= Mexico–Puerto Rico boxing rivalry =

Boxing competition

The rivalry between Puerto Rican and Mexican boxers is recognized as one of the most intense in boxing history. Originating in 1934, this rivalry has been watched by fans across multiple generations. Over the years, both nations have raised numerous fighters who have competed in boxing matches against each other including Julio Cesar Chavez, Felix Trinidad, Oscar De La Hoya, Miguel Cotto, and Hector Camacho. It has said to have started when Sixto Escobar became the first Puerto Rican champion by knocking out Mexican champion Rodolfo "Baby" Casanova.

In world title matches, Puerto Rican boxers hold a slight statistical advantage over their Mexican rivals, with Puerto Rico achieving 86 wins compared to Mexico with 75 wins. The most recent matchup resulted in Mexico’s Issac Cruz defeating Puerto Rico’s Nestor Bravo for Mexico’s 75th win in the rivalry.

== Most Recent Championship Fights Puerto Rico vs.
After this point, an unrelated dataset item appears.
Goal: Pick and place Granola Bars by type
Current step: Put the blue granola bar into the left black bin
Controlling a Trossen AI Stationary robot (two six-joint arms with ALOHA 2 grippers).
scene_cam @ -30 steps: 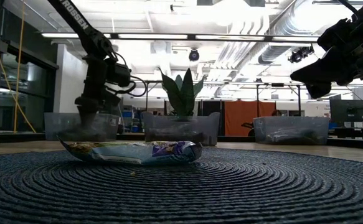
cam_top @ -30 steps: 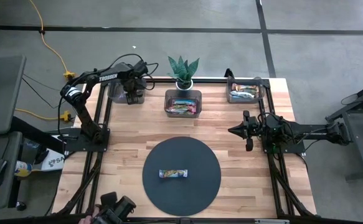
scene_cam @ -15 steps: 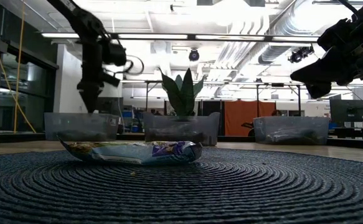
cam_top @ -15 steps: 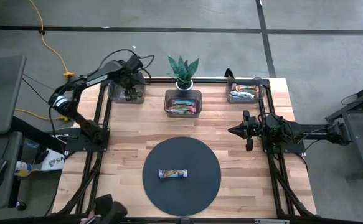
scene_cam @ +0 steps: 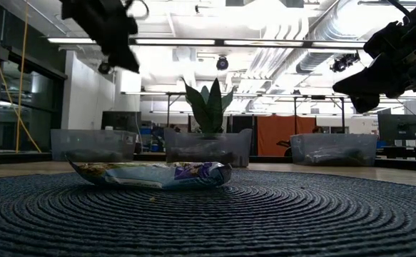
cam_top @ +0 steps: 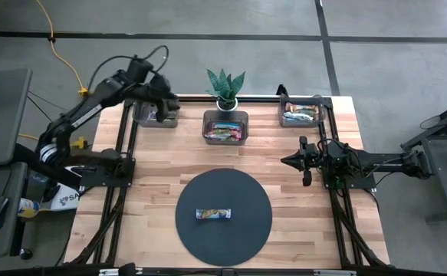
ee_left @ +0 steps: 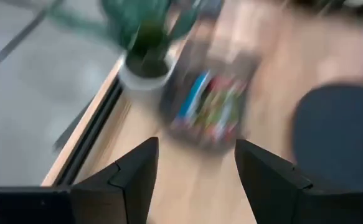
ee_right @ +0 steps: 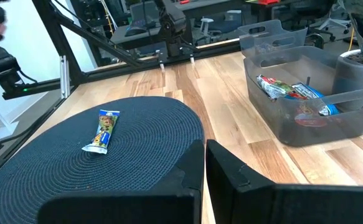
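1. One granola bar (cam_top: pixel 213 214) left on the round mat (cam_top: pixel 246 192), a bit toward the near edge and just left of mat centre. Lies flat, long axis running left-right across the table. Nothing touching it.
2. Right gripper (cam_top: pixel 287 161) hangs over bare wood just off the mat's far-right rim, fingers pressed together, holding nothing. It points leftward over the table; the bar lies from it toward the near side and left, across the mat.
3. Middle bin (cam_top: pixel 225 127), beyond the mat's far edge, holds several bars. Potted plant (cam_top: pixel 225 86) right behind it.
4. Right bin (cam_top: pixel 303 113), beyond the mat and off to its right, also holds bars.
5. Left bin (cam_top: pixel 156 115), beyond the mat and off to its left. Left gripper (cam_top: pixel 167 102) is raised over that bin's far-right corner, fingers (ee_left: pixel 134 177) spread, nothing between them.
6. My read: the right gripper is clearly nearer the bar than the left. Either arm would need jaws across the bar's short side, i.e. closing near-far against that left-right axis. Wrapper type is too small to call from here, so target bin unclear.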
Mexico ==

| Date | Winner | Opponent | Result | Title | Winning Side |
|---|---|---|---|---|---|
| 2026-09-19 | Isaac Cruz | Nestor Bravo | KO6 | WBC interim 140 | Mexico 75-86 |
| 2026-06-20 | Oscar Collazo | Neider Valdez | TKO2 | WBA WBO RING | Puerto Rico 86-74 |
| 2026-03-14 | Oscar Collazo | Jesus Haro | RTD6 | WBA WBO RING | Puerto Rico 85-74 |
| 2025-07-27 | Eduardo Nunez | Christopher Diaz | UD12 | IBF 126 | Mexico 74-84 |
| 2025-07-27 | Xander Zayas | Jorge Garcia | UD12 | WBO 154 | Puerto Rico 84-73 |
| 2025-03-29 | Oscar Collazo | Edwin Cano | KO5 | WBA, WBO, The Ring 105 | Puerto Rico 83-73 |
| 2024-09-14 | Canelo Alvarez | Edgar Berlanga | UD12 | Undisputed 168 | Mexico 73-82 |
| 2021-07-21 | Johnathan Gonzalez | Elwin Soto | TKO5 | WBO 108 | Puerto Rico 82-72 |
| 2021-04-24 | Emanuel Navarrete | Christopher Diaz | TKO12 | WBO 126 | Mexico 72-81 |
| 2021-07-21 | McWilliams Arroyo | Abraham Rodriguez | SD12 | WBC 112 | Puerto Rico 81-71 |

==In pop culture==
The Super Bowl LX Halftime Show featured two boxers, Xander Zayas and Emiliano Vargas, squaring off, a reference to this rivalry.